● **To do**: Below are some entries. Copy each line in them that holds "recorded".

Start of Records to use

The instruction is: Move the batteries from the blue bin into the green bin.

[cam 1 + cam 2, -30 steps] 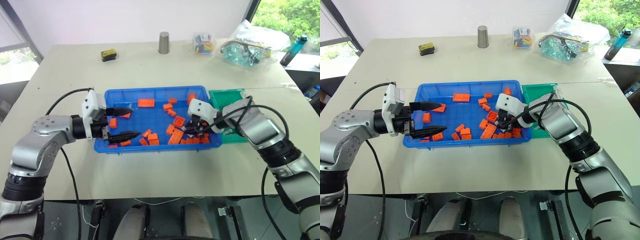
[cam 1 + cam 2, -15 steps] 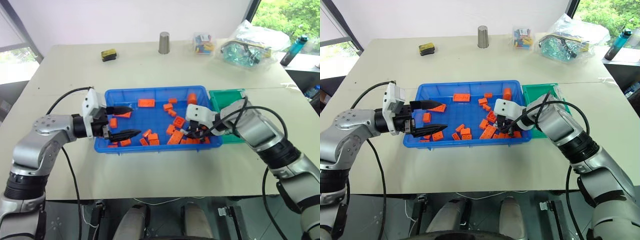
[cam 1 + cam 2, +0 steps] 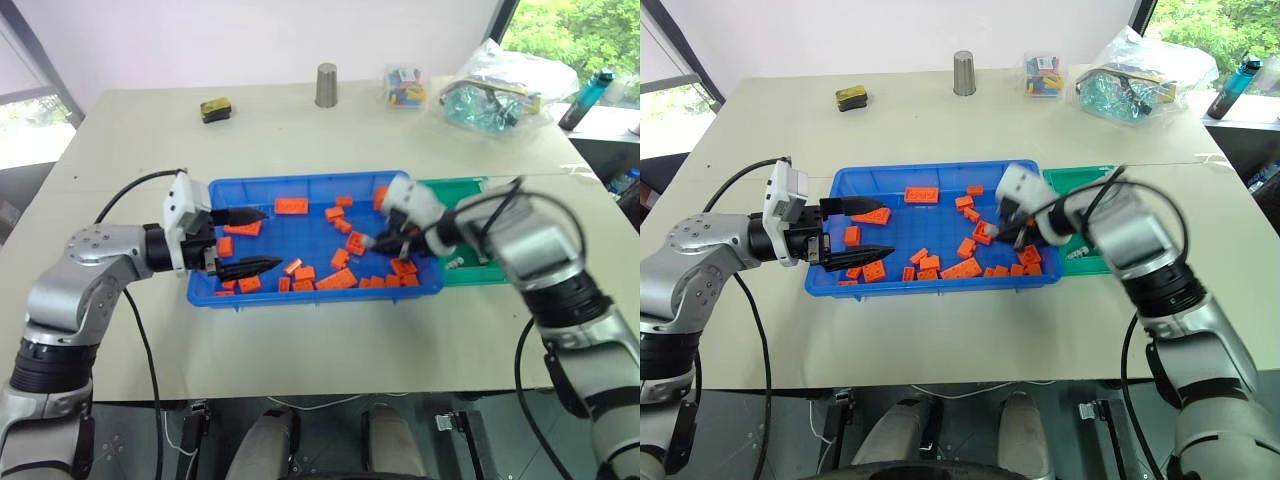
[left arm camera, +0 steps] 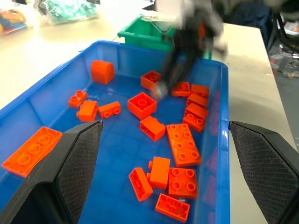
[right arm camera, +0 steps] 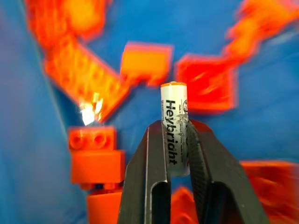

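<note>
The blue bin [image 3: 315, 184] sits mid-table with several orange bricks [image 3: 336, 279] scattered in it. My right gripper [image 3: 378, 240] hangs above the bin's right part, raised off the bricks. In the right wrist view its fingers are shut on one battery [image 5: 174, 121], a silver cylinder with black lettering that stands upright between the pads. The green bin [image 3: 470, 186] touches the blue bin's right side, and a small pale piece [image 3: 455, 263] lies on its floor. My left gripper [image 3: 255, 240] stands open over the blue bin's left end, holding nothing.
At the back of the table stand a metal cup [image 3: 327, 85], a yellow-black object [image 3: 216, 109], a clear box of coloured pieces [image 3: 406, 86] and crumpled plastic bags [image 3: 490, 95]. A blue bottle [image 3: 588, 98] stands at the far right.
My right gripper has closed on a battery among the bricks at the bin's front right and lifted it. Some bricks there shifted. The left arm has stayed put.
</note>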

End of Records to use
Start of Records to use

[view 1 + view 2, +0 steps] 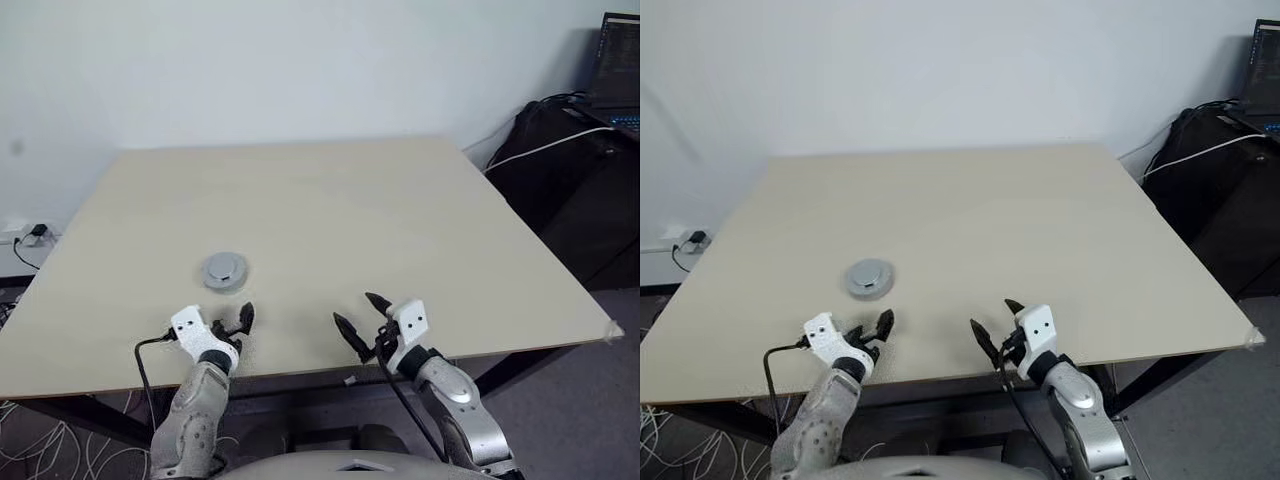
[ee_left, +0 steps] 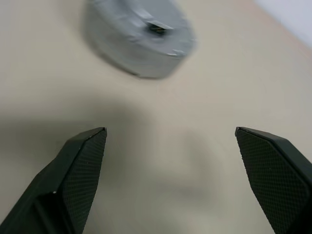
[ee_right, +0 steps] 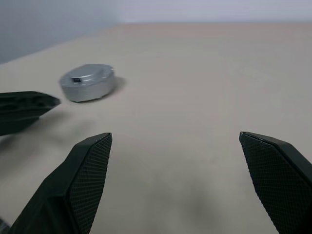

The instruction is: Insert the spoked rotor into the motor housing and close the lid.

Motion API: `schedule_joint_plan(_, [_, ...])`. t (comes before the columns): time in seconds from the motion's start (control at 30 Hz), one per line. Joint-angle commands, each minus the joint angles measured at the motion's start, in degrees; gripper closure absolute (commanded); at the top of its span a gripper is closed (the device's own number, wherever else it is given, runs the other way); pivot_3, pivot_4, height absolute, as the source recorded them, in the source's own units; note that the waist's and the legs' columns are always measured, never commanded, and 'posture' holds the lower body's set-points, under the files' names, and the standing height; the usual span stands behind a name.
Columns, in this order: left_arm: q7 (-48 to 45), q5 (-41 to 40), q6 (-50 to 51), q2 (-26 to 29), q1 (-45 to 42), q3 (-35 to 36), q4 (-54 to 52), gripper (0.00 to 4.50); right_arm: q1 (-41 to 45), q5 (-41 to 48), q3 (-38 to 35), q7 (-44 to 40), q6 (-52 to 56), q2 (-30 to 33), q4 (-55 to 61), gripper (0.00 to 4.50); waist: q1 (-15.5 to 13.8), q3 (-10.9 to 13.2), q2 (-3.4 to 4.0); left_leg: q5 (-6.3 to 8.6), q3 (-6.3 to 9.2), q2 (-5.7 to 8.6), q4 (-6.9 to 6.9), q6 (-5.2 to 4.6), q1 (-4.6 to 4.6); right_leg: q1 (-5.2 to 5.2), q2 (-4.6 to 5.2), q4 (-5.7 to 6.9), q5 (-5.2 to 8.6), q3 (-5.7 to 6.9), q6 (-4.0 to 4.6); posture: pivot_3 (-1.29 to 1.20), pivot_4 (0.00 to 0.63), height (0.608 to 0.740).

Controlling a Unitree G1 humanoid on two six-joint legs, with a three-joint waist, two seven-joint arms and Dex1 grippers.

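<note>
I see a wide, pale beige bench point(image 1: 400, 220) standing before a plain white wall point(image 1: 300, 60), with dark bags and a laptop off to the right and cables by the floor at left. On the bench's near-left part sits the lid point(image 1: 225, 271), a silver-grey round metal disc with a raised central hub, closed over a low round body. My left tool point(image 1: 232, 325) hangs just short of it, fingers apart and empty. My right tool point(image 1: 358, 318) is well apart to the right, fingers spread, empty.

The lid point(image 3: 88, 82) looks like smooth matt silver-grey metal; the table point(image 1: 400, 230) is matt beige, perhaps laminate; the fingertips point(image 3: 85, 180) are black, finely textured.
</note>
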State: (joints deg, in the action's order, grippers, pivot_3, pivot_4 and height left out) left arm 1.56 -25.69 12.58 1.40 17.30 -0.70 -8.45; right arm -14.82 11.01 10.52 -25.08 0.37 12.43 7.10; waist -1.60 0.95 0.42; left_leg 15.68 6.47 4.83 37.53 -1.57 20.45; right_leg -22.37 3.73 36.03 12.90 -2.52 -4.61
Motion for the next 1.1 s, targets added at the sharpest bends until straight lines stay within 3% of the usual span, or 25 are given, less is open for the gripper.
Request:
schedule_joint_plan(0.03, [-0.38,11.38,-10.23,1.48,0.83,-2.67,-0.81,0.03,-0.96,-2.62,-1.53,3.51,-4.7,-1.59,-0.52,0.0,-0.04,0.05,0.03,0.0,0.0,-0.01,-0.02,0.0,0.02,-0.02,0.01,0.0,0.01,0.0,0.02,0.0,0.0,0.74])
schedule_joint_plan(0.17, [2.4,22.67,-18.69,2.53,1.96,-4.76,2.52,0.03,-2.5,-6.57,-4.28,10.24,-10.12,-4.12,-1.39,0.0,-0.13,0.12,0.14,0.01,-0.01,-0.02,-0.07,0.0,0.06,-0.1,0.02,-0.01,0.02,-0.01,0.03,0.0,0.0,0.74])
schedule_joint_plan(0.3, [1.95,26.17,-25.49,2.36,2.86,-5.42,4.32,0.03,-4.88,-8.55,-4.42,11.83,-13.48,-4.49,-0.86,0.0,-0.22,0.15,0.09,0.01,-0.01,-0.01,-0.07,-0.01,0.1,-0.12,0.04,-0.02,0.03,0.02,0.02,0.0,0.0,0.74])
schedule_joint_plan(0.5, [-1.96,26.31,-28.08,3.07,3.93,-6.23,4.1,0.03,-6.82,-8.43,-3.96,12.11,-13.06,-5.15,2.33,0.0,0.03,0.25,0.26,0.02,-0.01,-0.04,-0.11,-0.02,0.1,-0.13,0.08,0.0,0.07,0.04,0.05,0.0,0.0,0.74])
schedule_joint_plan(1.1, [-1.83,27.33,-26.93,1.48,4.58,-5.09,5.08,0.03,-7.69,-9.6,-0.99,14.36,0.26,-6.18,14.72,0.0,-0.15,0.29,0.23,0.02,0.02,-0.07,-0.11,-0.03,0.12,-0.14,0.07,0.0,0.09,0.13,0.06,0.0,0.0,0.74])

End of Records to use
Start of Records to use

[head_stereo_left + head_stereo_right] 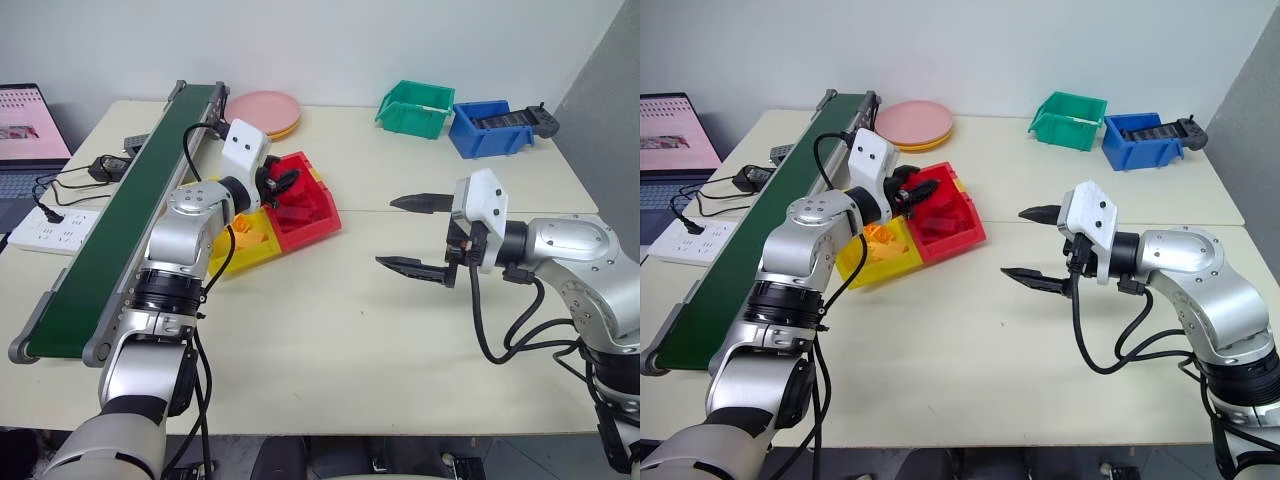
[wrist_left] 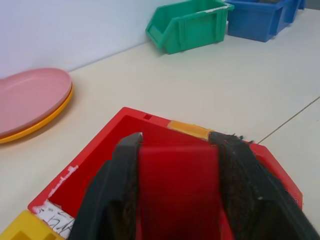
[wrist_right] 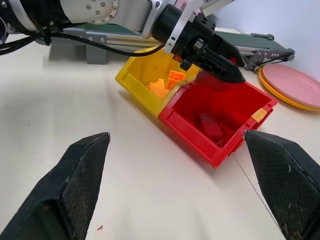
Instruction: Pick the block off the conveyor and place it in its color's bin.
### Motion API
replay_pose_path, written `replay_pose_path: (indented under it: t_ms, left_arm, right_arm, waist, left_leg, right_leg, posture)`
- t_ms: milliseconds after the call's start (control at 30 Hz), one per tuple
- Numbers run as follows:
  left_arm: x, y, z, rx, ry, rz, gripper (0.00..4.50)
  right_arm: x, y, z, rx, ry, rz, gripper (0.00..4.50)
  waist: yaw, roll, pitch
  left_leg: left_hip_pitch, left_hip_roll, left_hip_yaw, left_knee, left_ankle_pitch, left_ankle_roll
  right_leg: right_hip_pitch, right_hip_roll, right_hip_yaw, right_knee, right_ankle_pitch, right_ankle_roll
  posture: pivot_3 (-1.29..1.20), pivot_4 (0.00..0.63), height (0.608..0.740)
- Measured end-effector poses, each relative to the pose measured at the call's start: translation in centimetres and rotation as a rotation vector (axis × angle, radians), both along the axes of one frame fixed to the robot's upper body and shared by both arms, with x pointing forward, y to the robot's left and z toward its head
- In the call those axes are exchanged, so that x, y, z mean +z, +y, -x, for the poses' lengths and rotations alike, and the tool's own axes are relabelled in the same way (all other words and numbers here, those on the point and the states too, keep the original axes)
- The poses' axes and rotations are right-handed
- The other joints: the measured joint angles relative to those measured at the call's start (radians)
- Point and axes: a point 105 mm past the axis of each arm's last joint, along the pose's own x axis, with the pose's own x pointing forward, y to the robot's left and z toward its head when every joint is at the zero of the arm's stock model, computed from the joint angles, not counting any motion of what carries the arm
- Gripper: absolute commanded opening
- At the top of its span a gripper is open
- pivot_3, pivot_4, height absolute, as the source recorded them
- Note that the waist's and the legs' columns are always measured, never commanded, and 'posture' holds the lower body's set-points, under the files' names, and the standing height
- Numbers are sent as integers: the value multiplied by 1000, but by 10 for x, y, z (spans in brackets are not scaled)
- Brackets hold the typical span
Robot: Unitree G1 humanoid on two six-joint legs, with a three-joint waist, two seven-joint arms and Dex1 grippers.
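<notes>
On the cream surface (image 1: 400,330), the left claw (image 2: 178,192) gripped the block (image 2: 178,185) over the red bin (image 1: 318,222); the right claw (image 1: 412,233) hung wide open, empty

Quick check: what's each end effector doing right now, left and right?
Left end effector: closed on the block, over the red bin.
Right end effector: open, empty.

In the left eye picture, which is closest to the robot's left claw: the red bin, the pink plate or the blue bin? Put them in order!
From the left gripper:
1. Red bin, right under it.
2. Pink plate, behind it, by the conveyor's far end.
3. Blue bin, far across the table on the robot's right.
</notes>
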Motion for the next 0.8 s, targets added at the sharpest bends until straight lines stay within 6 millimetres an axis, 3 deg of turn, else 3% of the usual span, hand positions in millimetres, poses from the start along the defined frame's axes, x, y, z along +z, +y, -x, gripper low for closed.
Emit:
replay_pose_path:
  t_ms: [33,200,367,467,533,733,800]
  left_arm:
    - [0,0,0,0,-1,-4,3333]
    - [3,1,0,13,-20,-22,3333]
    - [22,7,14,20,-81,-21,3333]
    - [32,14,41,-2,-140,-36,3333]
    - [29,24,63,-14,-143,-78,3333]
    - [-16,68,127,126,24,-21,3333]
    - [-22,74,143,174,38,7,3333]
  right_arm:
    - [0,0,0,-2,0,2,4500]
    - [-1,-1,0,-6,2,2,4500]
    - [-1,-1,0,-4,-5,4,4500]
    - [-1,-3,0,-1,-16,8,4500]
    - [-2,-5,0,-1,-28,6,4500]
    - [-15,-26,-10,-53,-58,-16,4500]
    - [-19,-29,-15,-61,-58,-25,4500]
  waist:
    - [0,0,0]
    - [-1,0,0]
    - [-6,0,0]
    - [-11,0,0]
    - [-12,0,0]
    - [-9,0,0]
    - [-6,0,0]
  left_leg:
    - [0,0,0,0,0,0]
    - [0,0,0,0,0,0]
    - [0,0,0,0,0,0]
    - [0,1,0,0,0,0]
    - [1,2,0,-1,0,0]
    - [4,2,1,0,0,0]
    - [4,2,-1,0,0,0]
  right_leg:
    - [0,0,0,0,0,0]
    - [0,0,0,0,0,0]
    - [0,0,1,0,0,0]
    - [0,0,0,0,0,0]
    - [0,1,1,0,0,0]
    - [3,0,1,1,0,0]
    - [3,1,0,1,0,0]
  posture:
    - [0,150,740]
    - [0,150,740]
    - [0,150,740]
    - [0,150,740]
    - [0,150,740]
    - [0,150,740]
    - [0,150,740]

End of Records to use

● **Task solution**:
Motion API: `schedule_joint_plan(_, [_, ...])`. t (comes before the columns): time in seconds from the motion's start (control at 30 Hz), one per line. Joint-angle commands, each minus the joint angles measured at the motion's start, in degrees; gripper closure absolute (commanded); at the top of its span a gripper is closed (the device's own number, wherever else it is given, runs the other way); pivot_3, pivot_4, height absolute, as the source recorded them, in the source's own units; note that the waist's and the legs' columns are always measured, never commanded, and 'posture' holds the lower body's set-points, under the files' names, and the standing height; the usual span stands behind a name.
- pivot_3, pivot_4, height absolute, as the source recorded them

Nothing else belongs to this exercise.